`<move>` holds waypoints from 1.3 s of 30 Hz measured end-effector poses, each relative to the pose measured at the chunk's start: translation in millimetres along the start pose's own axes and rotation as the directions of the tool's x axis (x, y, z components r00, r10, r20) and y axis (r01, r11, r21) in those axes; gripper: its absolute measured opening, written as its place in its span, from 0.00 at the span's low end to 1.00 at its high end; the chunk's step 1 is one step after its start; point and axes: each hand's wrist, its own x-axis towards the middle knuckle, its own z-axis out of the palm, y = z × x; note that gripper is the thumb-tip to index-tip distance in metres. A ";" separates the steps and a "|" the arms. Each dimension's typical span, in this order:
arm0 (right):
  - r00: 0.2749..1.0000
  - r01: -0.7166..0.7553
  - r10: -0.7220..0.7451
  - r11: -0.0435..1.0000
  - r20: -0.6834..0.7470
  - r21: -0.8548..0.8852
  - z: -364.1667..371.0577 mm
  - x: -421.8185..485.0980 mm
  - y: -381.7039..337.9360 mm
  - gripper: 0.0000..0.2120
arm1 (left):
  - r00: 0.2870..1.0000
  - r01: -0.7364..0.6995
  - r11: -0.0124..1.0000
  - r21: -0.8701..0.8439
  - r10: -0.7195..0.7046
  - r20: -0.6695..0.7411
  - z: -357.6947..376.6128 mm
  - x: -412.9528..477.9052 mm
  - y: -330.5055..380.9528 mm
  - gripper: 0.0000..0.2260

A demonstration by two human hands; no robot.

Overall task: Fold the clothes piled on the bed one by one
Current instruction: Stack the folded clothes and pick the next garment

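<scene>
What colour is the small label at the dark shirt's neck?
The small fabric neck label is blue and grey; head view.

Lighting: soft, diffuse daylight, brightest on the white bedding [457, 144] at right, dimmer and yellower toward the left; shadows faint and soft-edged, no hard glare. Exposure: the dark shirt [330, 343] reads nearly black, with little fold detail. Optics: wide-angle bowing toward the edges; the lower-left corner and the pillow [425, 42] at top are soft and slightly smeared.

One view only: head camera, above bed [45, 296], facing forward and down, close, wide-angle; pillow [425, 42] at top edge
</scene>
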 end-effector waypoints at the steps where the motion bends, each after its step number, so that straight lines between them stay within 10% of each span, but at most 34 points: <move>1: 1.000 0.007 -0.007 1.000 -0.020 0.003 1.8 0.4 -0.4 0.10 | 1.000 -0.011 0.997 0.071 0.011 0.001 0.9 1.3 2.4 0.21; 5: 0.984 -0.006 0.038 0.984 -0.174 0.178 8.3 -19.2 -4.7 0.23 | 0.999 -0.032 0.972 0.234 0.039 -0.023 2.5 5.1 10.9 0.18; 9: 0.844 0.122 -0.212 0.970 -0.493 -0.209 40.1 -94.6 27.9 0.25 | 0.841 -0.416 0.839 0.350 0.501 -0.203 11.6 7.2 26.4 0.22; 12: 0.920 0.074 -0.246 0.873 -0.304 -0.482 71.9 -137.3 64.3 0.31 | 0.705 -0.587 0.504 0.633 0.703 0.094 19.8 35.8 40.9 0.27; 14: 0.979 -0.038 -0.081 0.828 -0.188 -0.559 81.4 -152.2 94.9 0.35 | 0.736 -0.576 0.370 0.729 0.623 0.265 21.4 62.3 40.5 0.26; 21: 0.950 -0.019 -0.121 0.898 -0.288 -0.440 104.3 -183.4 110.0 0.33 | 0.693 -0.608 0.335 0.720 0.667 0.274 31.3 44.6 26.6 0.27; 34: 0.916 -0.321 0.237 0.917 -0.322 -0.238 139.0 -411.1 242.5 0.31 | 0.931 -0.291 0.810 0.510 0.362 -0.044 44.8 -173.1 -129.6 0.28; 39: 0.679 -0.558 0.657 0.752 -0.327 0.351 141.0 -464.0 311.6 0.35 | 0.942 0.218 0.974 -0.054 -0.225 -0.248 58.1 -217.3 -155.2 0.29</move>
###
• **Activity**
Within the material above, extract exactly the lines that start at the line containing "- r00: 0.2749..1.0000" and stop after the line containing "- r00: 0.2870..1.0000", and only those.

• **Response to this exercise**
  - r00: 0.2749..1.0000
  - r01: -0.7166..0.7553
  - r10: -0.7220..0.7451
  - r11: -0.0435..1.0000
  - r20: -0.6834..0.7470
  - r21: -0.8548..0.8852
  - z: -364.1667..371.0577 mm
  - x: -421.8185..485.0980 mm
  - y: -381.7039..337.9360 mm
  - gripper: 0.0000..0.2120
arm1 (left):
  - r00: 0.2870..1.0000

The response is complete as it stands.